COLLECTED DATA =>
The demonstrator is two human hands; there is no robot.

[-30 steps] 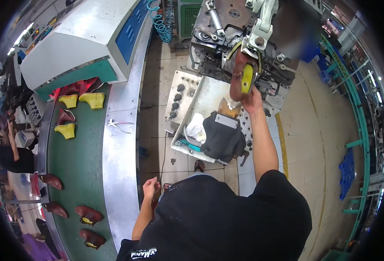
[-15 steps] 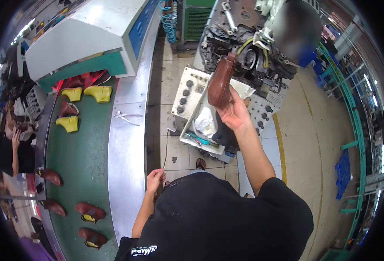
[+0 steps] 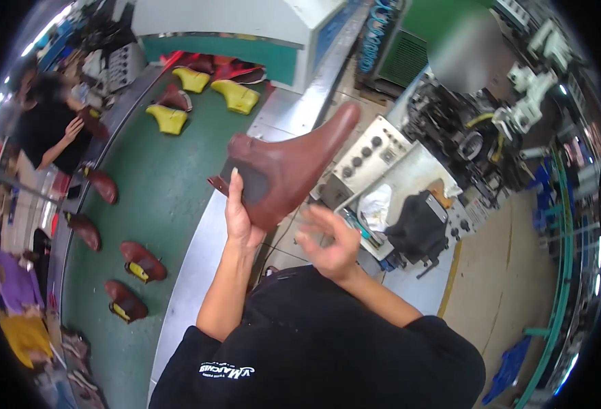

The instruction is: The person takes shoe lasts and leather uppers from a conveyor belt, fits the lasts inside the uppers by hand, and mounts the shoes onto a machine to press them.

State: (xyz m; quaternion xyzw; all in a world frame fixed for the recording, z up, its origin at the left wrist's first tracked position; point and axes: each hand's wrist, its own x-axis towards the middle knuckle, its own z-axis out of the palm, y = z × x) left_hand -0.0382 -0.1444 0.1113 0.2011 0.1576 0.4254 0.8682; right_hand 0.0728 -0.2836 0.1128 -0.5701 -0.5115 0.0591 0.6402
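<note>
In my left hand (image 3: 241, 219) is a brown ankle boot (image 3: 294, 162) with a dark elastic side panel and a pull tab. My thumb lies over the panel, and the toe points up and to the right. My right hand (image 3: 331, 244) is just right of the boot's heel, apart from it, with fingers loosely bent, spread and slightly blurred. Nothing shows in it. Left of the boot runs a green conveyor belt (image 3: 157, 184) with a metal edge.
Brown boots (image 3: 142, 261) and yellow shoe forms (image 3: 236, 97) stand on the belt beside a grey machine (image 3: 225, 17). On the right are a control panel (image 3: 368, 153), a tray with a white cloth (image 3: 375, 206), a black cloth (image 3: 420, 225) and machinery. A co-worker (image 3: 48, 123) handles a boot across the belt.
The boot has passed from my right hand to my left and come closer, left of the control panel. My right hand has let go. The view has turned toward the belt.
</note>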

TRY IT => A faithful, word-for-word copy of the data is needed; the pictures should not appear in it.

SOLUTION FOR THIS PROBLEM =>
The demonstrator is two human hands; there is no robot.

[-30 steps] 
[-15 steps] 
[+0 steps] 

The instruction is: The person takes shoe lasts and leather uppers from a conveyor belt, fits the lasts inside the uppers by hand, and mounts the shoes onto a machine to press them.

State: (xyz m; quaternion xyzw; all in a world frame fixed for the recording, z up, its origin at the left wrist's first tracked position; point and axes: each hand's wrist, its own x-axis towards the middle knuckle, its own z-axis out of the palm, y = z × x) left_hand -0.0382 -0.1444 0.1113 0.2011 0.1576 0.4254 0.8682; right_hand 0.0728 -0.2836 0.1128 -0.5701 -0.5115 0.0591 0.6402
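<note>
In my left hand (image 3: 241, 219) is a brown ankle boot (image 3: 294, 162) with a dark elastic side panel and a pull tab. My thumb lies over the panel, and the toe points up and to the right. My right hand (image 3: 331, 244) is just right of the boot's heel, apart from it, with fingers loosely bent, spread and slightly blurred. Nothing shows in it. Left of the boot runs a green conveyor belt (image 3: 157, 184) with a metal edge.
Brown boots (image 3: 142, 261) and yellow shoe forms (image 3: 236, 97) stand on the belt beside a grey machine (image 3: 225, 17). On the right are a control panel (image 3: 368, 153), a tray with a white cloth (image 3: 375, 206), a black cloth (image 3: 420, 225) and machinery. A co-worker (image 3: 48, 123) handles a boot across the belt.
The boot has passed from my right hand to my left and come closer, left of the control panel. My right hand has let go. The view has turned toward the belt.
</note>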

The exercise requires no additional content.